Trump ameaça impor tarifas de 100% ao Canadá se fechar acordo com a China, sinaliza retaliação contra canola e entrada massiva de carros elétricos chineses

Presidente americano advertiu que, caso o Canadá aceite um pacto com a China, os produtos canadenses sofrerão “tarifa de 100%”, em post no Truth Social, aumentando tensão comercial

O presidente dos Estados Unidos voltou a ameaçar retaliação contra Ottawa depois do anúncio de uma nova parceria estratégica entre Canadá e China.

Donald Trump afirmou que um acordo entre os dois países levaria a uma resposta imediata sobre tarifas de importação dos EUA sobre produtos canadenses.

Esses desdobramentos foram relatados, conforme informação divulgada pelo g1.

O teor da ameaça de Trump

Em publicação na plataforma Truth Social, Trump escreveu que, se o primeiro-ministro Mark Carney “pensa que vai transformar o Canadá em um ‘porto de descarga’ para a China enviar mercadorias para os EUA, está muito enganado”.

O presidente também escreveu, textualmente, “Se o Canadá fechar um acordo com a China, estará imediatamente sujeito a uma tarifa de 100% sobre todos os bens e produtos canadenses que entrarem nos Estados Unidos”.

A mensagem reacendeu receios sobre a estabilidade das cadeias comerciais entre EUA, Canadá e China.

O que o Canadá e a China anunciaram

Na última semana, China e Canadá divulgaram um novo acordo após a visita do primeiro-ministro Mark Carney a Pequim, a primeira viagem de um líder canadense à China em oito anos.

Como parte do ajuste, o Canadá permitirá a entrada de até 49 mil veículos elétricos chineses com tarifa de 6,1%, em termos de nação-mais-favorecida, disse Carney após conversas com líderes chineses.

Isso contrasta com a tarifa de 100% imposta pelo ex-primeiro-ministro Justin Trudeau em 2024, e o acordo prevê que a cota aumente gradualmente, chegando a cerca de 70.000 veículos em cinco anos.

Impacto sobre produtores e setores

O novo pacto busca também recompor exportações canadenses à China, com a expectativa de que Pequim reduza tarifas sobre canola e outros produtos.

Carney informou que a China deve reduzir as tarifas sobre sementes de canola até 1º de março, para uma taxa combinada de cerca de 15%, contra os atuais 84%.

Em retaliação às tarifas anteriores de Ottawa, a China impôs taxas sobre mais de US$ 2,6 bilhões em produtos agrícolas e alimentícios canadenses, e as importações canadenses pela China caíram 10,4% em 2025.

Segundo Carney, os acordos devem destravar cerca de US$ 3 bilhões em pedidos de exportação para agricultores, pescadores e processadores canadenses.

Reações domésticas e risco trilateral

A decisão de relaxar tarifas sobre carros elétricos divergiu da política dos EUA e provocou críticas internas no Canadá, inclusive do primeiro-ministro de Ontário, Doug Ford, que chamou o acordo de convite para uma enxurrada de veículos elétricos baratos sem garantias de investimento local.

A própria Casa Branca viu, na semana passada, sinais contraditórios, já que Trump chegou a dizer em depoimento a repórteres que, em tese, apoiava a busca de um acordo comercial com a China por parte de Ottawa.

Especialistas apontam que a declaração de tarifas de 100% eleva a incerteza para produtores e importadores, e pode influenciar a revisão do acordo comercial trilateral entre EUA, Canadá e México.

Contexto e próximos passos

Em 2023, a China exportou 41.678 veículos elétricos para o Canadá, segundo dados citados durante as negociações.
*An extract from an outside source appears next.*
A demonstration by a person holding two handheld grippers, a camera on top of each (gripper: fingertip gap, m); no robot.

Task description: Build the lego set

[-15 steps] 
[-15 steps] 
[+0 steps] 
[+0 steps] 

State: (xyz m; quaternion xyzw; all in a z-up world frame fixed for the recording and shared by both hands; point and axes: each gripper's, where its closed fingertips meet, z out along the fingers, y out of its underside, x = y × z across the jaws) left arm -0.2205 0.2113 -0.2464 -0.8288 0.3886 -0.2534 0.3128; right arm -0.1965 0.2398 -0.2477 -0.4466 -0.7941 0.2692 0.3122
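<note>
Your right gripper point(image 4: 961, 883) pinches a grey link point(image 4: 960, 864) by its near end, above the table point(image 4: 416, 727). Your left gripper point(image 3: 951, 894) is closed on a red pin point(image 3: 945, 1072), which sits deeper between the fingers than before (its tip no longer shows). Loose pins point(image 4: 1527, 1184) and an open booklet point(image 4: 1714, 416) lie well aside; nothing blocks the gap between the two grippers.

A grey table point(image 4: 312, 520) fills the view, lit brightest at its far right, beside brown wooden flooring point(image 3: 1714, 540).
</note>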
A mudança na tarifa visa, nas palavras de Carney, permitir que o Canadá “aprenda com parceiros inovadores, acesse suas cadeias de suprimentos e aumente a demanda local” para construir um setor nacional competitivo.

O Ministério do Comércio da China afirmou que ajustará medidas antidumping sobre canola e medidas antidiscriminatórias sobre alguns produtos agrícolas e aquáticos canadenses, em resposta à redução das tarifas do Canadá para veículos elétricos.

Com a escalada retórica entre Washington e Ottawa, o desfecho dependerá das próximas rodadas de negociação, da implementação das cotas para veículos elétricos e da capacidade de produtores canadenses se adaptarem à competição e aos novos fluxos comerciais.